**Problem to solve**. Extract each line of the material that follows exactly and omit its pictures.

**Data block**.
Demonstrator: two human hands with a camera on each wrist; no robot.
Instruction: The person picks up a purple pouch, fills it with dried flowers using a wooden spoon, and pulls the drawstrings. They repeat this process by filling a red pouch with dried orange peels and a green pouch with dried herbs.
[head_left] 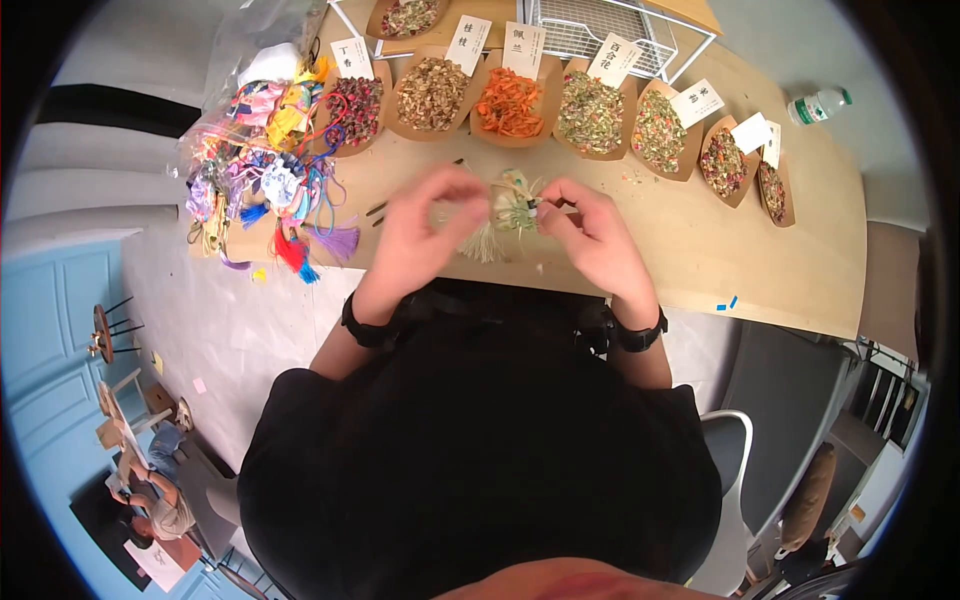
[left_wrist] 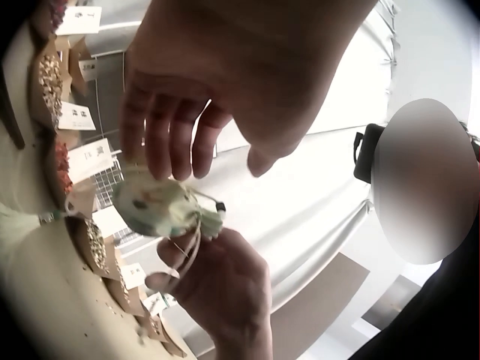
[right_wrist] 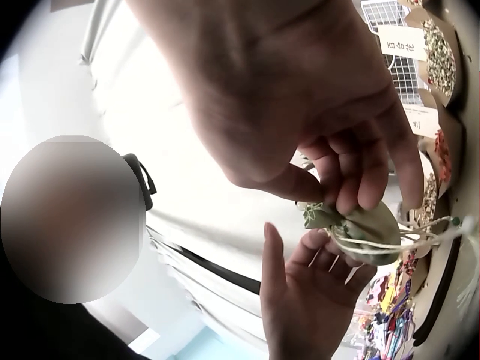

**Exercise answer**.
Demonstrator: two human hands with a camera on each wrist; no robot.
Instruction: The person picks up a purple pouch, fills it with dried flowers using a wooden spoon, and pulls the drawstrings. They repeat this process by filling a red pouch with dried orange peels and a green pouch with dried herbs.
[head_left] 
[left_wrist] 
[right_wrist] 

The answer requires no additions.